Both the line below containing "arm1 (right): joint" and the line containing "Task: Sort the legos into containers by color", along with every line between them, should be repeated exactly; no other line belongs in the answer.

START DATA EXCERPT

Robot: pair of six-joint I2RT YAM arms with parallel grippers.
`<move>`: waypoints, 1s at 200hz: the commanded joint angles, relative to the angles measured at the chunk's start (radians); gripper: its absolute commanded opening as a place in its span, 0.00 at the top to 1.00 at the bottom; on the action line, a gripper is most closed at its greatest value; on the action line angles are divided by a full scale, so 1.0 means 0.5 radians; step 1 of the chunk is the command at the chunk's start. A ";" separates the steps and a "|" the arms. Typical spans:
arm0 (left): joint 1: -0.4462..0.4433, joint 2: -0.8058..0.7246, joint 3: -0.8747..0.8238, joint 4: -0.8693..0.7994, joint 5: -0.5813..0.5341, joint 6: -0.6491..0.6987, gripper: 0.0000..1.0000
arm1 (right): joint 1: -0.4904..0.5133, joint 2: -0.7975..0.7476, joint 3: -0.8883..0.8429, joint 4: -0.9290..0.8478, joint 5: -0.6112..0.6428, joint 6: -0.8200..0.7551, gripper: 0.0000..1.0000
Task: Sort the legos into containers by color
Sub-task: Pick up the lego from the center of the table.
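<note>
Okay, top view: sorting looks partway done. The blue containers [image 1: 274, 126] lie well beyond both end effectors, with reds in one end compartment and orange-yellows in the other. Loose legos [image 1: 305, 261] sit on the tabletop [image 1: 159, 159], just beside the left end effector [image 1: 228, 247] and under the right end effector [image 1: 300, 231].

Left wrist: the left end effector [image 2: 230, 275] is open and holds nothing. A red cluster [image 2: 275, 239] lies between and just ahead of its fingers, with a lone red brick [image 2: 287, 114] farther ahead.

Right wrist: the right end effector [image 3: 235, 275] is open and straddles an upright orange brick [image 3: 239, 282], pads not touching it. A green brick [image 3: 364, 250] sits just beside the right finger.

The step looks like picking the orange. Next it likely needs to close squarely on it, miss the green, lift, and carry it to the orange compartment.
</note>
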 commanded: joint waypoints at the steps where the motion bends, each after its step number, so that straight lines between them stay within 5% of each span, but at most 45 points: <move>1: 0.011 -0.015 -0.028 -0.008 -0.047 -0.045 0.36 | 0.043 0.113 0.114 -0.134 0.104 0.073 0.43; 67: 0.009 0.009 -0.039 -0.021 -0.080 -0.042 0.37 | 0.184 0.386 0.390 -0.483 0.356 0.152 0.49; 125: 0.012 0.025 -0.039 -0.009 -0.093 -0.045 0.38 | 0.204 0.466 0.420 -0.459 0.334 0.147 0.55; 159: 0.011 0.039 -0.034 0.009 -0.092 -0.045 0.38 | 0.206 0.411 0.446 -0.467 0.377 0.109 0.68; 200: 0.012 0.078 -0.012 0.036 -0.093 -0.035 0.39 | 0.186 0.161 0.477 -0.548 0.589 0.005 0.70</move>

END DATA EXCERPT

SOLUTION BELOW =
arm1 (right): joint 1: -0.4904..0.5133, joint 2: -0.7975..0.7476, joint 3: -0.8883..0.8429, joint 4: -0.9290..0.8478, joint 5: -0.6112..0.6428, joint 6: -0.8200..0.7551, gripper: 0.0000..1.0000
Task: Sort the legos into containers by color

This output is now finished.